The standard adult dose of HYDRO-SERP "50" is: Hydrochlorothiazide 50 mg orally once daily.. The standard adult dose of ALDORIL 15 is: 1 tablet (hydrochlorothiazide 15 mg, methyldopa 250 mg) orally twice daily; increase as needed up to 2 tablets twice daily.. Dosing should always be individualized based on indication, renal and hepatic function, age, and other patient factors.
No direct drug-drug interaction has been formally documented between HYDRO-SERP "50" and ALDORIL 15 in current clinical databases. However, individual patient risk factors including other medications, organ function, and comorbidities should always be evaluated by a qualified healthcare provider.

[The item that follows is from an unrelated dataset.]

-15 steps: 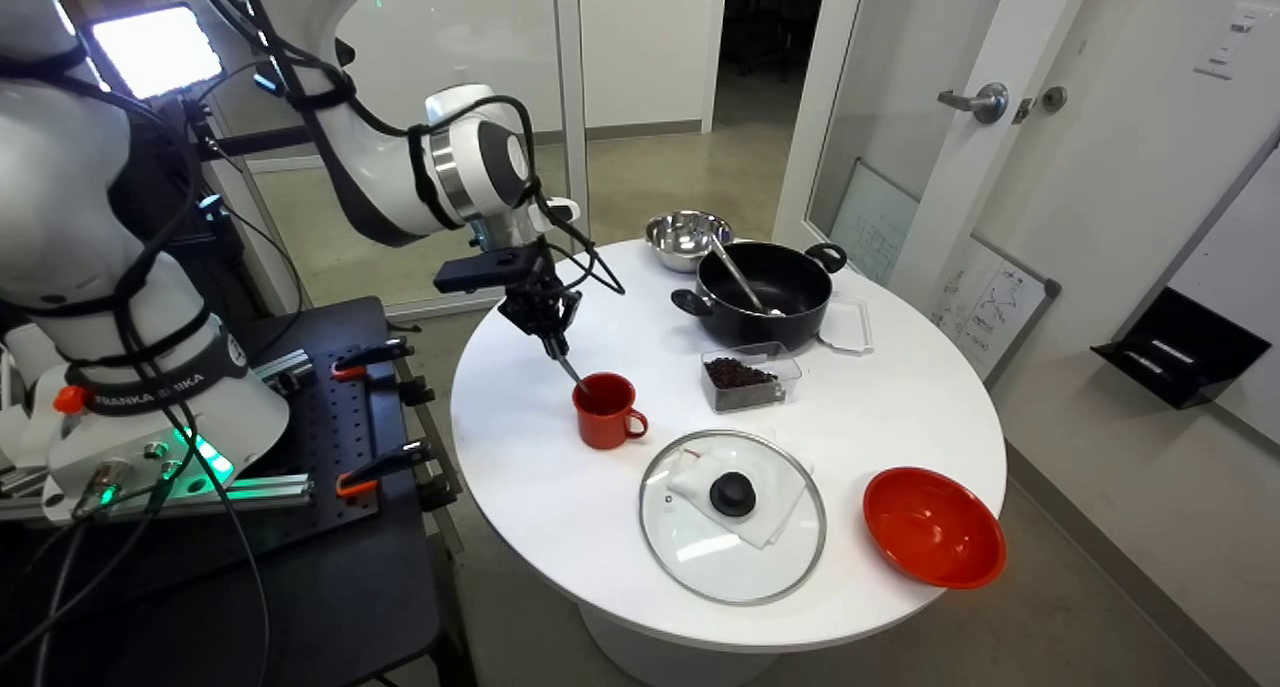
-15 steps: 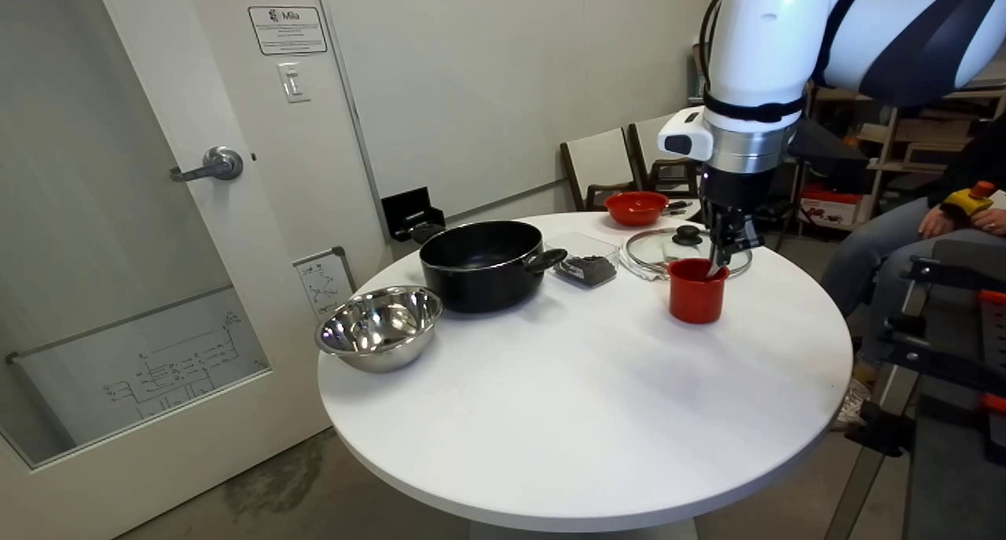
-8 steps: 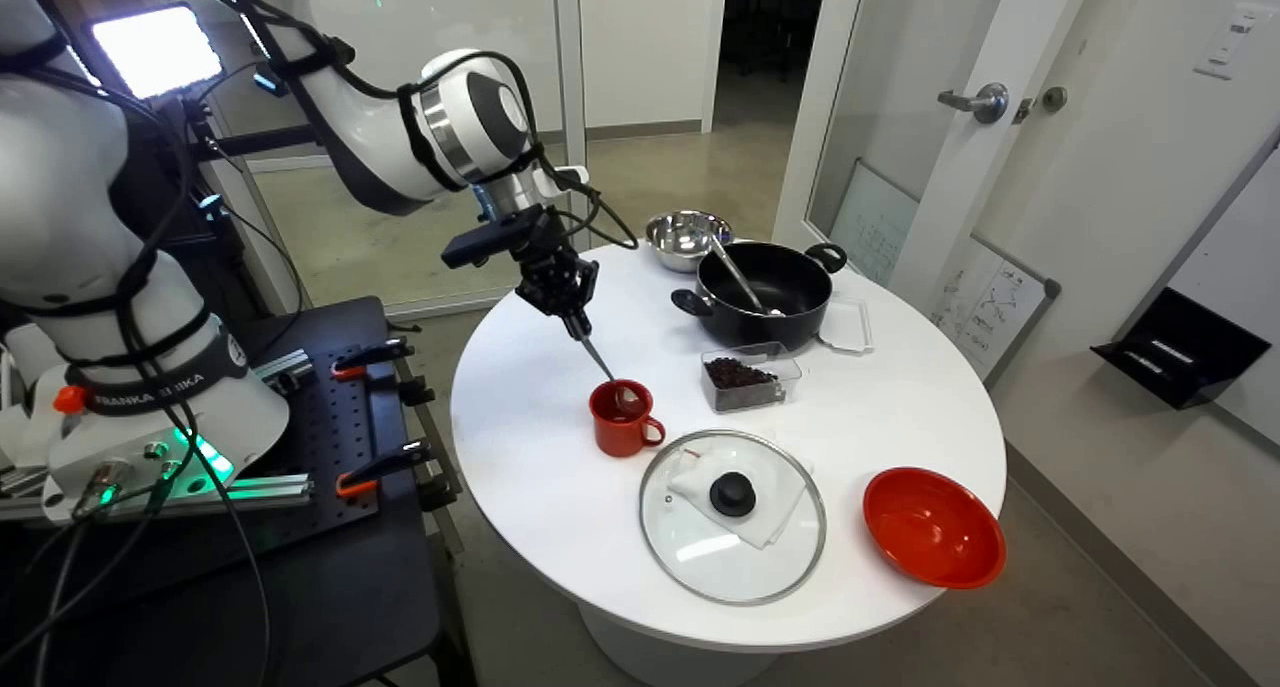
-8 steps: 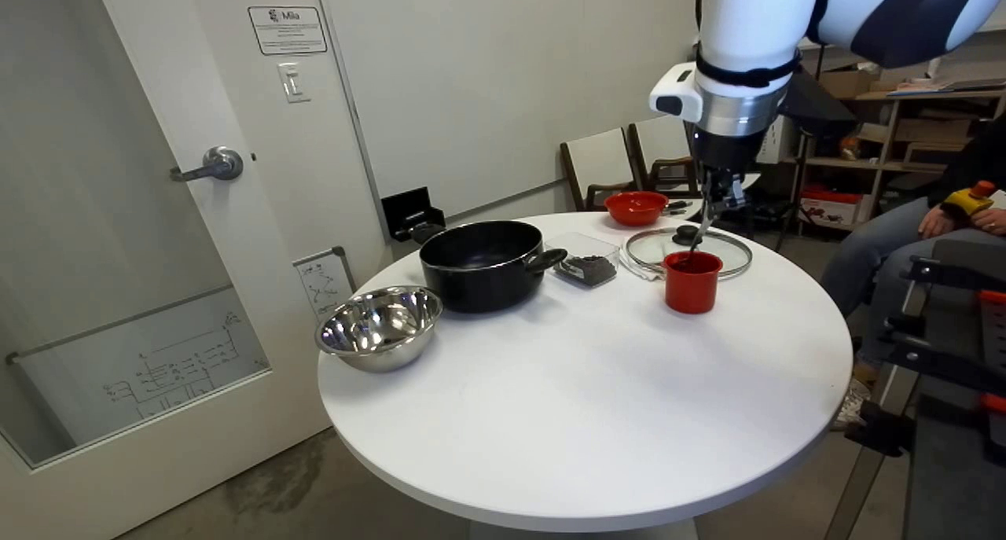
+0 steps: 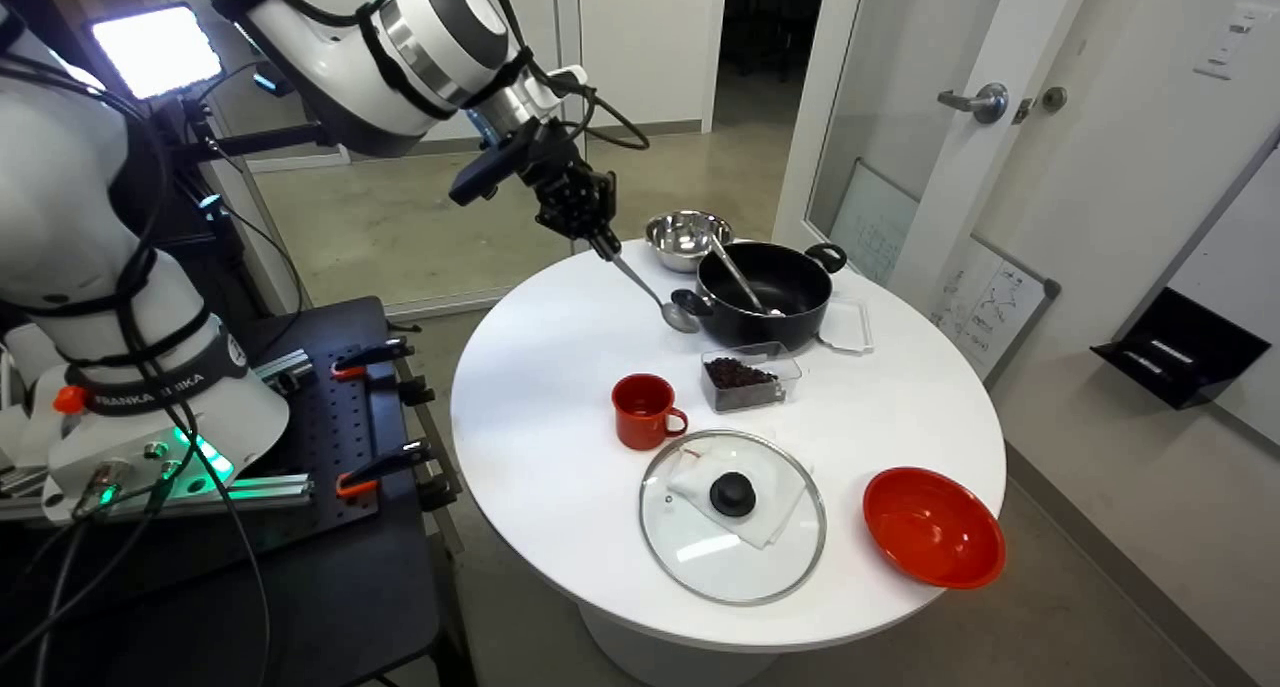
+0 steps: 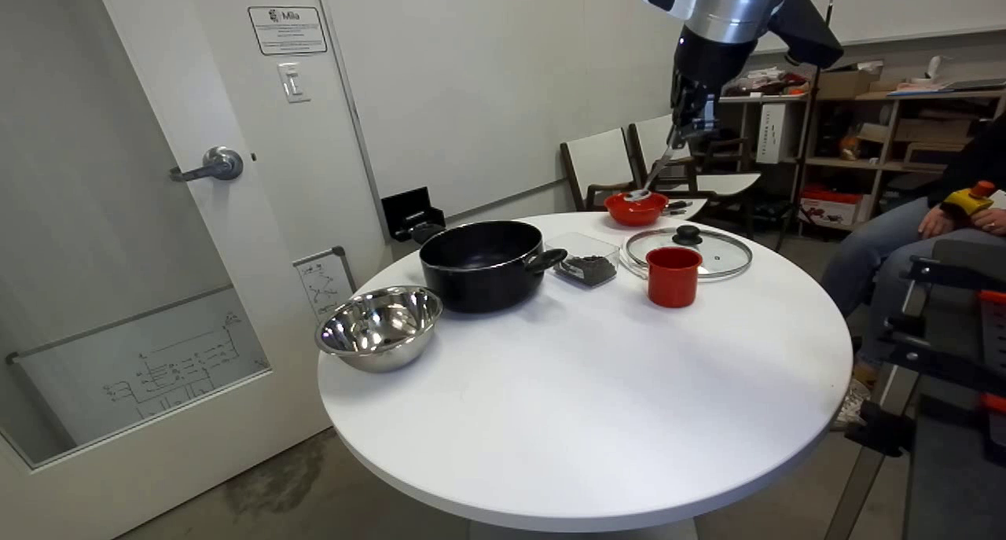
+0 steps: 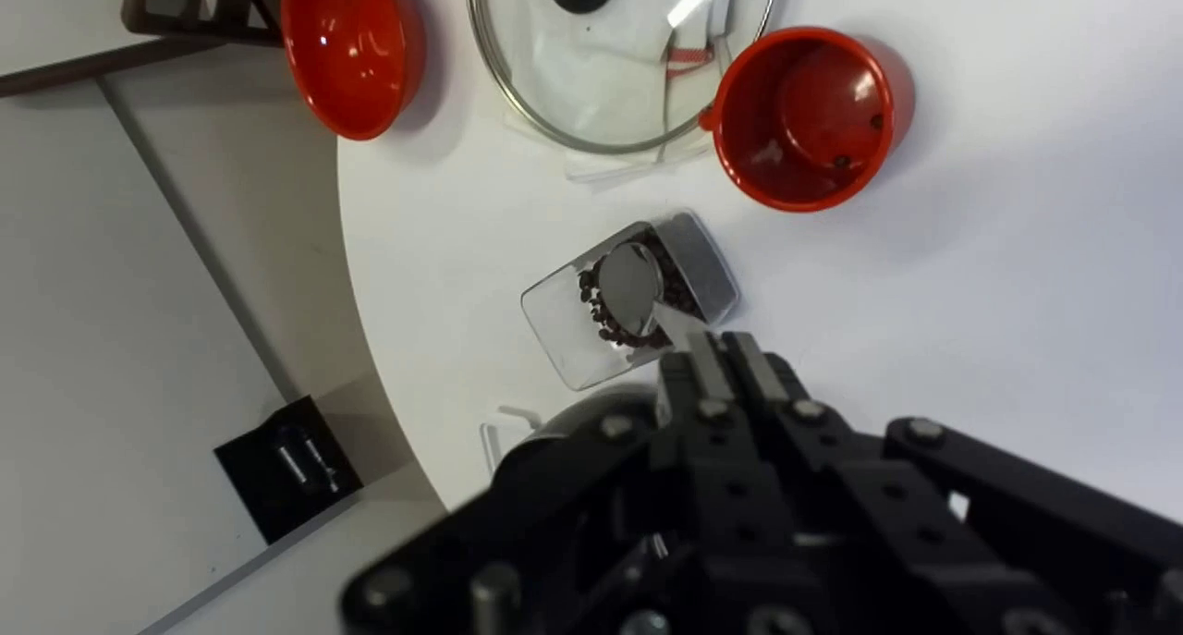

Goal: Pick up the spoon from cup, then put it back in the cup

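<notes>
Spoon (image 5: 677, 314) is up in the air now, out of the red cup (image 5: 642, 429). Half a second ago, its round end was still down inside the cup. The gripper (image 5: 608, 249) has gone up too, and its two fingers are pinched together on the thin handle, so the spoon hangs at a slant with its round end low. The cup has slid over the table (image 6: 581, 430) a little and stands upright, closer to the glass lid (image 5: 733, 494) than before. Its handle is right by the lid's edge, and I can't quite tell if they touch.

The spoon is grey, shiny metal, with a long, skinny handle and an oval scoop. The cup is red, smooth and shiny, round like a short tube, and the wrist view shows two tiny dark specks (image 7: 841, 162) on its floor. In that view, the scoop shows in front of a see-through box (image 5: 745, 398) of bumpy dark brown beans (image 5: 735, 371). The lid is round, with a thin metal rim and a black knob. A black pot (image 6: 479, 288) has a handle on each side. Next to it is a metal bowl (image 6: 397, 355), shiny as a mirror. A wide, smooth red bowl (image 5: 935, 527) sits near the round table's edge.
</notes>
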Motion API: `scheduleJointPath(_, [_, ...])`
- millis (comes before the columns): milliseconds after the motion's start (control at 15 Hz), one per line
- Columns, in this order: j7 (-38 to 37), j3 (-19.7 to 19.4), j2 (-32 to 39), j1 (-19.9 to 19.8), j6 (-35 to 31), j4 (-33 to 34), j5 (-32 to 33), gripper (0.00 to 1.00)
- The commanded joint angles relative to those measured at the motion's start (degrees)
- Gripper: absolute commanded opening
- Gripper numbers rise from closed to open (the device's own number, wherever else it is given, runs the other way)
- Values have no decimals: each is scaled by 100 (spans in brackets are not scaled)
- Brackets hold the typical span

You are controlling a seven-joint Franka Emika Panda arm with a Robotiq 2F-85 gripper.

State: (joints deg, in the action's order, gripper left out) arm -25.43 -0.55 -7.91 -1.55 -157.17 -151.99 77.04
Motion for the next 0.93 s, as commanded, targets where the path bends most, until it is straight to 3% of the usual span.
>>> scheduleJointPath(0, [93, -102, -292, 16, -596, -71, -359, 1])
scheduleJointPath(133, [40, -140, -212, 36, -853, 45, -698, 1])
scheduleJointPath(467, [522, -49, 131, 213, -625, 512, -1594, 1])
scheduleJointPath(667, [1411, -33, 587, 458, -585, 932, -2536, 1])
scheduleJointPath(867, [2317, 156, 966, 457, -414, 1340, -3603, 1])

The maternal-fetal safety profiles differ. HYDRO-SERP "50" is classified as Category C. Hydrochlorothiazide: First trimester: Crosses placenta, risk of fetal or neonatal jaundice, thrombocytopenia, and possibly other adverse effects; limited human data, association wi. ALDORIL 15 is classified as Category C. First trimester: No increased risk of major malformations based on limited human data; animal studies show no teratogenicity at clinically relevant doses. Second/third trimesters: . Always consult a maternal-fetal medicine specialist before taking either drug during pregnancy or lactation.